Please copy the data below exactly, from its first line through the line holding "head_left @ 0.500", and skip the pictures.
= Beginning of Section =
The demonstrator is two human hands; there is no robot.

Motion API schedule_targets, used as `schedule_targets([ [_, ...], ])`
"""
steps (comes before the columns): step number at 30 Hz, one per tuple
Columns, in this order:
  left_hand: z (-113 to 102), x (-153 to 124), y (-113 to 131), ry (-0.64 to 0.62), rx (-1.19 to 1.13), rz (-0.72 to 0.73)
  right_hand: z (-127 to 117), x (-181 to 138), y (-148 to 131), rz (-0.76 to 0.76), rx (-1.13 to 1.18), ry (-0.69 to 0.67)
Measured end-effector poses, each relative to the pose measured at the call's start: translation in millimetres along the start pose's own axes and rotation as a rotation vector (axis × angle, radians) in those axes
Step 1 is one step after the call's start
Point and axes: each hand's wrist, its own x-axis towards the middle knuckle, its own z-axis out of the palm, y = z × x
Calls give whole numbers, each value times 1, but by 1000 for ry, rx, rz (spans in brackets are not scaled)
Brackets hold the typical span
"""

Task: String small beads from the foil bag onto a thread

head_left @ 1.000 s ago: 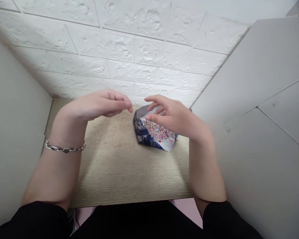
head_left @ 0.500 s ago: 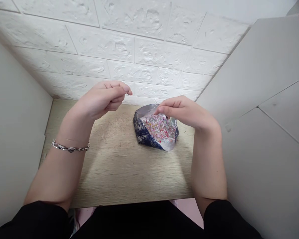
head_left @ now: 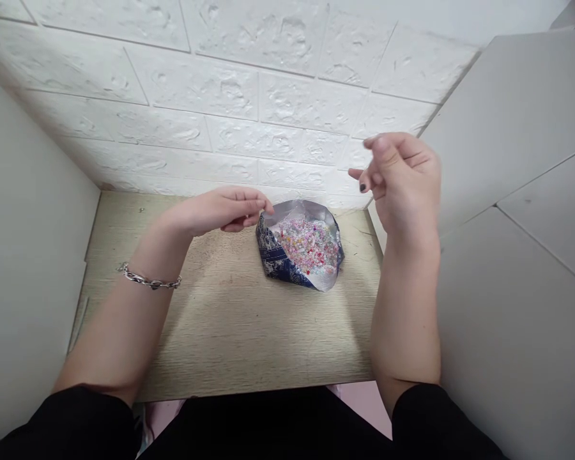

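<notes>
A dark blue patterned bag (head_left: 278, 263) with a silvery lining stands open on the wooden table, full of small beads (head_left: 309, 243), mostly pink, with red, clear and yellow ones among them. At the bag's left rim is my left hand (head_left: 232, 211), thumb and forefinger pinched together; whatever lies between them is too small to make out. My right hand (head_left: 397, 176) is raised in front of the wall, right of the bag and well above it. Its thumb and forefinger are closed together, the other fingers curled loosely. Nothing between those fingertips shows clearly.
The wooden table (head_left: 220, 332) backs onto a white brick-patterned wall (head_left: 211, 140). White panels close in the left (head_left: 29, 255) and right (head_left: 503, 306) sides. Faint thin strands lie on the table right of the bag.
My right hand has risen from over the beads up and to the right. My left hand has come down and slightly right to the bag's rim. The bag has stayed put.
</notes>
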Motion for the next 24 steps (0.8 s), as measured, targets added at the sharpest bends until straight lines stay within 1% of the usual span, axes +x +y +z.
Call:
schedule_targets([
  [2, 0, 1, -3, -68, 98, -25, -5, 2, 1, -37, 102, 119],
  [3, 0, 2, -5, -103, 142, -31, -7, 2, 3, -56, 107, 172],
  [5, 1, 3, -8, -200, 216, -37, -11, 4, 5, -84, 25, 254],
  [7, 3, 4, -9, -355, 265, -51, -14, 4, 7, -83, -48, 303],
  [8, 5, 4, -9, -442, 276, -61, -14, 4, 8, -72, -43, 323],
  [11, 10, 4, -7, -662, 189, -57, -14, 5, 7, -26, 100, 346],
  [12, 11, 3, -7, -701, 121, -42, -14, 5, 7, -16, 135, 335],
  [13, 11, 2, -7, -703, 35, -18, -14, 5, 6, -7, 145, 321],
  [14, 11, 1, -7, -672, -64, 16, -14, 5, 6, 2, 137, 299],
  [15, 11, 0, -8, -615, -176, 67, -14, 5, 6, 11, 115, 271],
  [17, 13, -3, -6, -452, -430, 217, -15, 4, 6, 21, 49, 183],
  [19, 17, -7, 1, -271, -674, 363, -14, 2, 4, 29, -29, 59],
  [22, 29, -16, 23, 163, -845, 400, -10, -3, -2, 78, -168, -142],
  [23, 33, -20, 30, 270, -887, 432, -8, -5, -5, 101, -209, -211],
  [24, 36, -23, 38, 318, -942, 448, -6, -7, -7, 119, -247, -282],
])
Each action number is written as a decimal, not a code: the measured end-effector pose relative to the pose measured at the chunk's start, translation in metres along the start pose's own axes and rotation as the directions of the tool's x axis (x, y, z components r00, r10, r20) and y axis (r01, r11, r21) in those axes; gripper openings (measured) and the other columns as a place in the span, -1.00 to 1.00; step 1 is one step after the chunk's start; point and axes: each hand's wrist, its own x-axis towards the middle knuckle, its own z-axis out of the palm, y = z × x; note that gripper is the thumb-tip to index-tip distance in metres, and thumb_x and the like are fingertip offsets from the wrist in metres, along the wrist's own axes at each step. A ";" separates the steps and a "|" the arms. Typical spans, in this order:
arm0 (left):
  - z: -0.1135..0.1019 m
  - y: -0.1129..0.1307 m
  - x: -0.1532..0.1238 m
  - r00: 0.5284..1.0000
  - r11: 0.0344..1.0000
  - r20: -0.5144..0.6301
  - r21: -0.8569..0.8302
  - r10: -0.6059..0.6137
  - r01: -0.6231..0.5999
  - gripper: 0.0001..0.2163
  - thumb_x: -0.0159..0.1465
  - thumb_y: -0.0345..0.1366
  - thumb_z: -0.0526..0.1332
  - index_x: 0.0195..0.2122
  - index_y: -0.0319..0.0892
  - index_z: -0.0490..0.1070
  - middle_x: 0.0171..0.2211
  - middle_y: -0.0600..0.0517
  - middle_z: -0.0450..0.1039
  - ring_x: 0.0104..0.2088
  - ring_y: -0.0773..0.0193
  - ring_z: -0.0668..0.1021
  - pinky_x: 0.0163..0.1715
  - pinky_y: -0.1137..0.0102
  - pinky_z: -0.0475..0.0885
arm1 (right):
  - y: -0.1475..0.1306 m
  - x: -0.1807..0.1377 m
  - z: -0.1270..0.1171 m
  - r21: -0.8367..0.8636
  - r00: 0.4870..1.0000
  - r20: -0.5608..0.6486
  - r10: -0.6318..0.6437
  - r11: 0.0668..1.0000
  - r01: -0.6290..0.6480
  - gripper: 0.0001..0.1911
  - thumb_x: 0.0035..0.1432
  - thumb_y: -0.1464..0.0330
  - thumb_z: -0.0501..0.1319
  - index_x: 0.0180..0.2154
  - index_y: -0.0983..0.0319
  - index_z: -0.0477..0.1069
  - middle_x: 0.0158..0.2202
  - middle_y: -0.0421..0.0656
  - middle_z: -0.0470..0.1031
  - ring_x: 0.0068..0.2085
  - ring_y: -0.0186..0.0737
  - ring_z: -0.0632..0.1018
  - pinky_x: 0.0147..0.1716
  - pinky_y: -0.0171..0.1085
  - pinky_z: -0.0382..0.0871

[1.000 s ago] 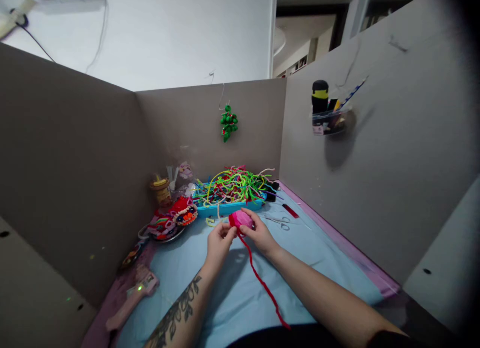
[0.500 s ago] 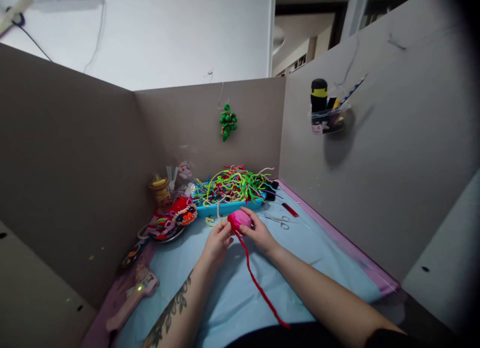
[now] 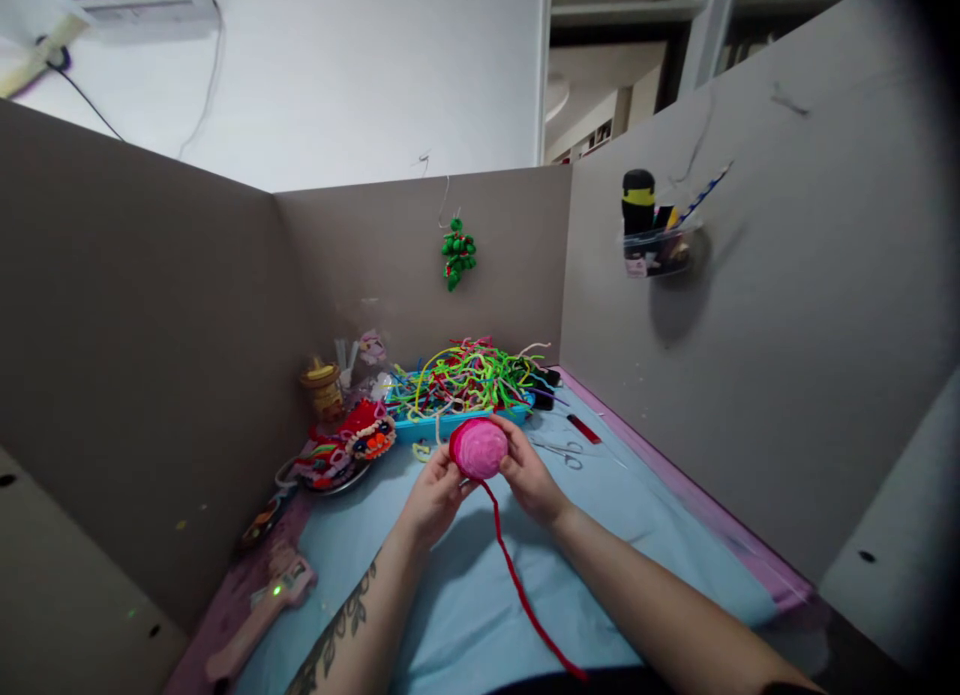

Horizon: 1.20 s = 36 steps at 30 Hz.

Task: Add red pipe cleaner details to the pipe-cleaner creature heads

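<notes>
Between my two hands is a round piece (image 3: 481,448), pink on the face toward me with a red rim, made of wound or coiled fuzzy stem. My left hand (image 3: 437,490) grips its left edge, thumb in front. On the opposite side my right hand (image 3: 531,472) pinches the right edge, fingers behind. From its underside a red fuzzy stem (image 3: 515,575) hangs down toward my body. The fingers behind the piece are partly hidden.
A blue tray (image 3: 420,431) heaped with colourful fuzzy stems (image 3: 472,380) stands at the back. Scissors (image 3: 564,453) and a red strip (image 3: 583,429) lie to the right. Left are a bowl of finished pieces (image 3: 337,455), a jar (image 3: 324,390) and a pink glue gun (image 3: 262,610). Grey panels enclose the table.
The round piece has been turned so its pink face shows more fully toward me. Both hands keep hold of it. The view has tilted slightly upward.
</notes>
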 end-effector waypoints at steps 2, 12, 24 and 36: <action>0.000 0.000 -0.001 1.000 1.000 0.017 -0.003 0.017 -0.017 -0.68 -0.01 -0.32 0.43 -0.20 -0.16 0.48 -0.21 -0.01 0.52 -0.22 0.27 0.52 -0.13 0.35 0.37 | -0.014 -0.003 0.004 -0.028 0.998 0.060 -0.030 0.999 0.031 -0.24 0.05 0.05 0.26 0.20 0.14 0.04 0.17 0.01 0.23 0.15 0.01 0.33 0.12 -0.05 0.21; -0.007 -0.003 0.000 0.995 0.995 0.008 -0.001 0.100 -0.100 -0.74 -0.09 -0.45 0.45 -0.34 -0.19 0.51 -0.30 -0.01 0.58 -0.31 0.27 0.56 -0.23 0.41 0.42 | -0.025 -0.011 0.003 -0.293 0.949 0.203 -0.241 0.910 0.294 -0.28 0.02 0.40 0.23 0.20 0.11 0.03 0.16 -0.03 0.19 0.16 -0.01 0.29 0.16 -0.02 0.15; -0.008 -0.001 0.001 0.999 0.998 -0.013 0.044 0.050 -0.049 -0.69 -0.03 -0.42 0.42 -0.22 -0.20 0.49 -0.27 -0.03 0.56 -0.30 0.24 0.56 -0.22 0.38 0.41 | -0.031 -0.012 0.008 -0.050 0.993 0.114 0.016 0.999 -0.011 -0.31 -0.03 0.27 0.30 0.14 0.11 0.13 0.07 -0.03 0.33 0.03 0.00 0.42 0.02 -0.06 0.28; -0.007 0.008 -0.007 0.997 0.995 0.025 0.072 -0.078 0.076 -0.72 -0.15 -0.45 0.45 -0.38 -0.23 0.50 -0.44 0.00 0.54 -0.50 0.30 0.51 -0.44 0.44 0.37 | -0.063 -0.013 0.026 0.414 0.926 0.152 0.345 0.828 -0.377 -0.36 -0.20 0.35 0.44 -0.04 0.19 0.28 -0.31 -0.17 0.52 -0.38 -0.27 0.51 -0.34 -0.30 0.31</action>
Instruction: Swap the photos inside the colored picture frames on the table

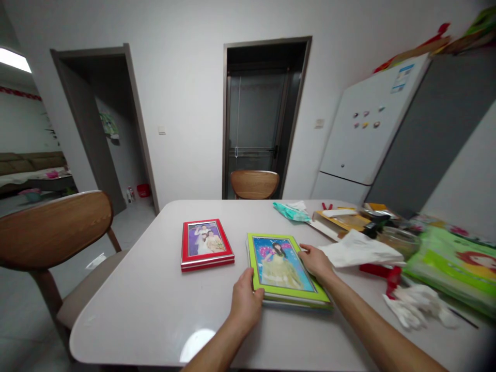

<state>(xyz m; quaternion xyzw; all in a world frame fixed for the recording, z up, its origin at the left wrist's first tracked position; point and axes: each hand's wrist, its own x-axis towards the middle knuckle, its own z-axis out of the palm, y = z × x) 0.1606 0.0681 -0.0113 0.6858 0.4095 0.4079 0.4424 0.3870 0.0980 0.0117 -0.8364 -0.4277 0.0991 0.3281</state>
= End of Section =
_TASK SOLUTION_.
The demonstrator is two human hands; there is no robot.

Motion API schedule_targets, used as `schedule_targets([ [_, ...], ])`
"""
steps (comes before the columns): step number at 30 Hz, one per tuple
Columns, in this order:
  left_hand: z (-113 to 102), x (-153 to 124), y (-113 to 131), ry (-0.64 to 0.62), rx (-1.19 to 1.13), rz (-0.72 to 0.73)
  right_hand: z (-127 to 117), x (-181 to 138), y (-148 to 131), rz (-0.76 to 0.76), rx (-1.13 to 1.18), ry (-0.69 to 0.67)
Measured end-effector poses, each relative to the pose measured at the call's start: translation in millimetres along the start pose's own axes and rotation as a rotation vector (axis × angle, radians) in those axes
Step 1 is one step after the call's start
Point and axes: each hand's wrist, its own x-axis towards the middle knuckle, its own z-axis out of the palm, y = z × x
Calls give whole numbers, each value times 1, but by 1000 for ry, rx, rz (spans in brackets are not scaled)
Brackets hold the typical span
"""

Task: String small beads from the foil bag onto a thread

head_left @ 1.000 s ago: 
head_left @ 0.500 s ago: 

That covers the exercise completely.